Dass er sein Geschäft vernachlässigt, entgeht Fuhrländer. Technische Mängel bei Getrieben einer Windanlagenserie ruinieren 2009 auf einmal den bisher glänzenden Ruf. In Deutschland bestellt über Nacht praktisch niemand mehr eine Windmühle aus dem Westerwald. Der Anteil des Absatzes im Inland bricht von rund 40 Prozent 2009 auf sieben Prozent im Folgejahr ein. 2010 wird Fuhrländer in Deutschland nur noch ganze fünf Windräder los. Ein Jahr später hat sich der Umsatz auf rund 140 Millionen Euro fast halbiert.
In dieser Situation hat Fuhrländer zudem Pech. Zu seinem Versagen gesellen sich nun auch noch die Nachwirkungen der abklingenden Finanzkrise. Denn die Kunden, deutsche und internationale Windparkentwickler, erhalten nicht genügend Kredite, um Windparks zu bauen. Von dieser Flaute kann sich das Unternehmen nie mehr erholen.
Schwelgen in der Vergangenheit
Doch bis Fuhrländer zu dieser Einsicht gelangt, vergehen noch zwei Jahre. Erst einmal feiert er 2010 das 50-jährige Bestehen seiner Firma, die sein Vater 1960 in einer alten Scheune in Waigandshain als Dorfschmiede gegründet hatte.
Der Jubilar hat allen Grund, in der Vergangenheit zu schwelgen; wie er, der gelernte Schmied, 1985 den elterlichen Betrieb übernahm; wie er in den Achtzigerjahren beim Urlaub an der Nordsee eine Windkraftanlage bestaunte; wie er einige Jahre später selber begann, solche Anlagen zu bauen; wie er 1991 die erste Anlage verkaufte, mit einer Leistung von 30 Kilowatt, einem Achtzigstel dessen, was seine Turbinen heute schaffen; wie er als engagierter Christ viele seiner Windmühlen mit der Inschrift "Schöpfung bewahren" versah; und wie er 2001 sein Unternehmen in eine Aktiengesellschaft umwandelte, an der sich der Wella-Erbe Immo Ströher und der schwäbische Windparkprojektierer Willi Balz zusammen mit 20 Prozent beteiligten.
Auftragseingang bricht ein
Doch all dies ist Makulatur, als im Herbst 2011 der Wind immer kälter über die Westerwaldhöhen und über Fuhrländers Unternehmen pfeift. Denn weiterhin bleiben fest eingeplante Projekte aus, werden storniert oder verschoben.
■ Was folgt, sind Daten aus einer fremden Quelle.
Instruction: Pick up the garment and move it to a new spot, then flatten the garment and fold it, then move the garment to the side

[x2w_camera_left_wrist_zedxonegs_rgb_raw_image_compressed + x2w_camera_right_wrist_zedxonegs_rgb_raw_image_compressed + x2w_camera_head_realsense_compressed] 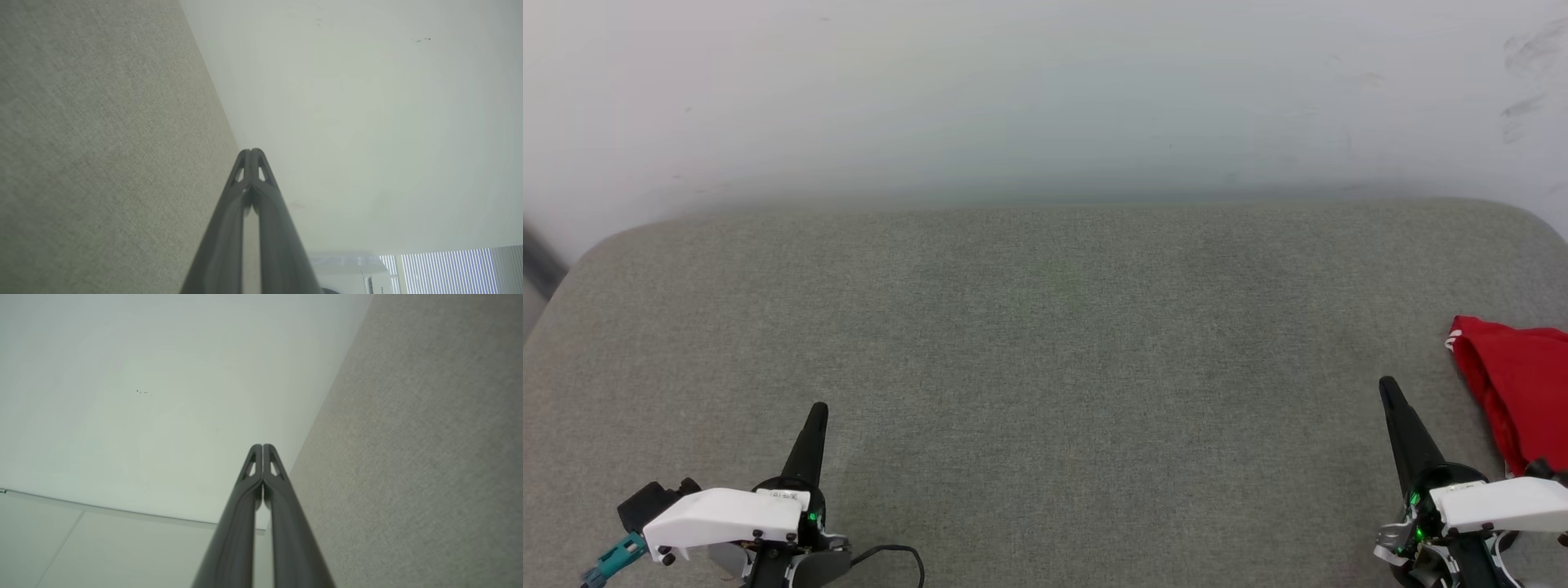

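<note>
Both claws are pinched tight and empty: left claw [818,411] low left, right claw [1385,384] low right, near the garment [1515,392], a red heap at the grey tabletop's [1045,327] right edge. Start or finish? Can't call it, the frame cuts it off. No readable writing; the wrist label's too small.

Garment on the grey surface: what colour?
The garment is red with white trim, best in the head view.

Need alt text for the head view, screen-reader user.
A bunched red garment with white trim lies at the right edge of a grey fabric-covered surface, just right of the right gripper. The left gripper sits lower left; both are shut and empty. White wall behind.
</note>
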Motion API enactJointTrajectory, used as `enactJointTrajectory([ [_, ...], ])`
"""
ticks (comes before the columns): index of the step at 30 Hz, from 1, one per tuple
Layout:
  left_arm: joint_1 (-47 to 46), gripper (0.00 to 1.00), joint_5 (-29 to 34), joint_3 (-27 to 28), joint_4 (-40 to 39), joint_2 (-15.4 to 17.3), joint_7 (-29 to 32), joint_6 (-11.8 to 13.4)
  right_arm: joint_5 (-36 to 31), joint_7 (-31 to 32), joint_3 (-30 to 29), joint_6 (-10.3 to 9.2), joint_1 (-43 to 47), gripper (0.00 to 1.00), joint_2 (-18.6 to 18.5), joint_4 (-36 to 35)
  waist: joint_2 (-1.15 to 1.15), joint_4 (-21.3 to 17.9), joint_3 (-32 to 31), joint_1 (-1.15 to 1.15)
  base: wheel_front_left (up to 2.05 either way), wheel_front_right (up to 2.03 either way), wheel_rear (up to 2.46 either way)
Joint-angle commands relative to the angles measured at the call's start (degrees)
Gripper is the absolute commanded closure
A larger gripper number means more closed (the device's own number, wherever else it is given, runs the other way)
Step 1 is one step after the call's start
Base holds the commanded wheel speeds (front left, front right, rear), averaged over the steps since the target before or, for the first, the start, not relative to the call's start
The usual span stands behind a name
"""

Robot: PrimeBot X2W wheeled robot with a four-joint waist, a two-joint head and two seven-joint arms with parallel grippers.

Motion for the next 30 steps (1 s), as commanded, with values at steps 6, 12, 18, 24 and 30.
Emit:
enactJointTrajectory([
  [6, -1.07, 1.0, -2.9, 1.44, 0.04, -0.63, 1.08, -1.27, 3.6, 0.4, -0.38, -0.01, -1.63, 1.0, 0.09, 0.51, 0.0, 0.07, 0.1, 0.0, 0.0, 0.0, 0.0],
  [12, -1.32, 1.0, -4.96, 2.36, 0.14, -1.16, 1.86, -1.78, 6.2, 0.49, -0.65, -0.01, -1.89, 1.0, 0.15, 0.99, 0.0, 0.13, 0.19, 0.0, 0.0, 0.0, 0.0],
  [18, -1.45, 1.0, -6.61, 3.06, 0.23, -1.62, 2.35, -2.33, 8.22, 0.71, -0.83, -0.01, -2.29, 1.0, 0.2, 1.36, 0.0, 0.19, 0.26, 0.0, 0.0, 0.0, 0.0],
  [24, -1.63, 1.0, -8.88, 4.05, 0.34, -2.1, 3.12, -3.11, 10.96, 0.92, -1.11, -0.02, -2.55, 1.0, 0.27, 1.88, 0.0, 0.26, 0.36, -0.01, 0.0, 0.0, 0.0],
  [30, -1.65, 1.0, -10.61, 4.81, 0.45, -2.58, 3.78, -3.6, 13.19, 1.08, -1.31, -0.02, -2.84, 1.0, 0.32, 2.3, 0.0, 0.32, 0.45, -0.01, 0.0, 0.0, 0.0],
])
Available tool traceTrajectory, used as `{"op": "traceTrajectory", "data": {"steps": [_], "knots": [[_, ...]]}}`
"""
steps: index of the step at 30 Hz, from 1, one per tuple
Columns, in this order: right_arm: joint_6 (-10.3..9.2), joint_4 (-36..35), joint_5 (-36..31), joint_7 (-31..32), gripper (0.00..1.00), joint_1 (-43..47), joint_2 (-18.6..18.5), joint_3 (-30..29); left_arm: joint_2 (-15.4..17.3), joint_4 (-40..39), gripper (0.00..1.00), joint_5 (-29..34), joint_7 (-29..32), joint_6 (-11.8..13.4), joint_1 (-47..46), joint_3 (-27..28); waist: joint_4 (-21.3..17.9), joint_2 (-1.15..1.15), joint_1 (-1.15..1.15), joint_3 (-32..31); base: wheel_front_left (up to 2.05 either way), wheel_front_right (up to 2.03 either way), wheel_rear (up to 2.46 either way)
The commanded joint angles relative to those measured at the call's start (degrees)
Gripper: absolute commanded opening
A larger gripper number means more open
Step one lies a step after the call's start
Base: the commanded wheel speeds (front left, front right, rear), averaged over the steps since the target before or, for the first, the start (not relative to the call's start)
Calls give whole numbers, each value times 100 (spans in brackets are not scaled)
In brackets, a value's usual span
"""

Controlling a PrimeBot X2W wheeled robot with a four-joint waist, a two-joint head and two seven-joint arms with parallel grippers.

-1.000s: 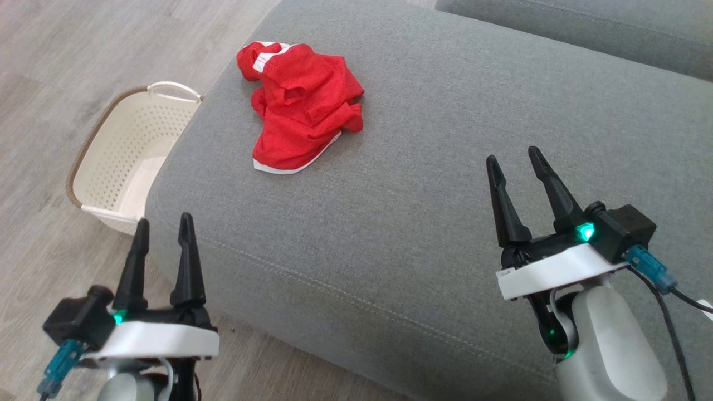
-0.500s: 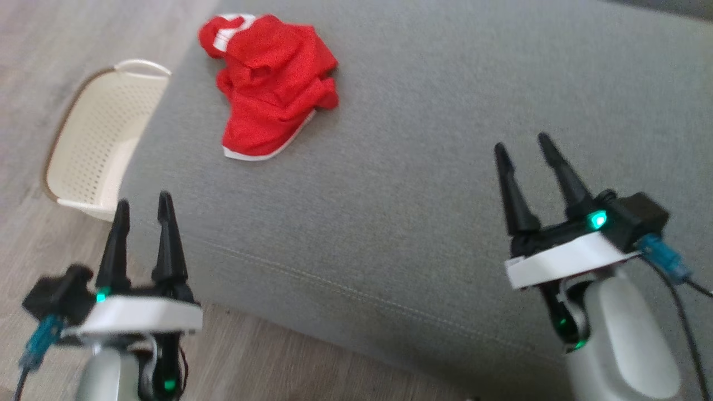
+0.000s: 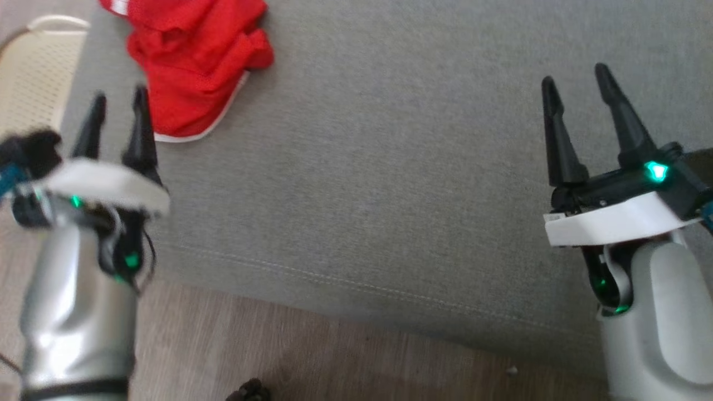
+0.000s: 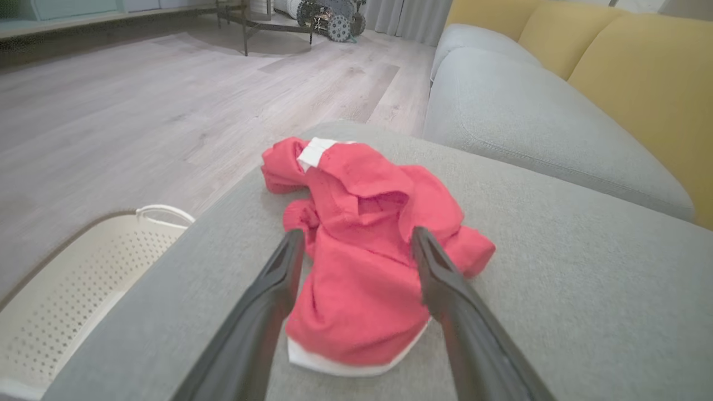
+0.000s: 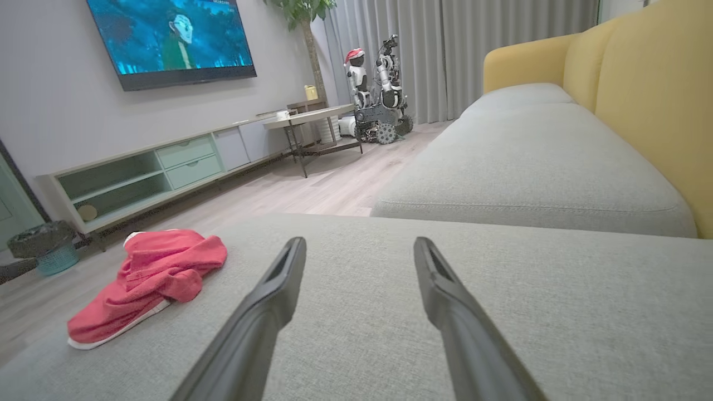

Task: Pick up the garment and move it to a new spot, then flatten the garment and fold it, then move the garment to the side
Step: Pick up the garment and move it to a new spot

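Grey sofa cushion (image 3: pixel 390 167), broad and bare but for one item, carries the job. A cream perforated basket (image 3: pixel 33 72) sits on the floor against the cushion's left side. The red garment (image 3: pixel 189 67), white-trimmed, lies in a crumpled heap on the cushion top, near its left edge & toward the far side. L pincer (image 3: pixel 120 94) hangs over the cushion's left front, jaws spread wide, empty, aimed at the heap. From its wrist cam the cloth sits framed between the two fingers, no contact visible. R pincer (image 3: pixel 575 75) hovers over the cushion's right part, well apart from the cloth, likewise wide open, nothing held. Step in hand, by the look of it: approach for the 1st pick-up, w/ nothing flattened or folded yet. Next move prob. needs the L arm to go fwd & down onto a raised fold, then close on enough fabric to lift the whole heap w/o dragging it off the cushion's left edge.
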Motion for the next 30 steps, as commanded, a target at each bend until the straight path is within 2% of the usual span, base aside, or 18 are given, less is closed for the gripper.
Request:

Der Auftragseingang bricht um 60 Prozent ein. Zur gleichen Zeit dreht auch noch der Weltmarkt. Starke asiatische Anbieter wie Sinovel, Goldwind oder China Guodian drücken immer heftiger auf die Preise.
Im Oktober, gerade ein Jahr nach der Jubelfeier, rast Fuhrländer immer schneller in Richtung Pleite. Die Banken verlieren das Vertrauen in seine unternehmerischen Fähigkeiten und schicken ihm Berater ins Haus. Zuerst rücken die Sanierungsexperten der Hamburger Beratungsgesellschaft Nexpert an. Doch die reichen den Instituten nicht. Im Januar 2012 holen sie die auf Familienunternehmen spezialisierten Berater von Wieselhuber & Partner aus München. Schließlich muss Fuhrländer auch noch akzeptieren, dass ihm die Banken einen weiteren Vorstand an die Seite stellen: den heutigen Vorstandschef Heer, der zuvor den Nähmaschinenhersteller Dürkopp-Adler in Bielefeld saniert hatte.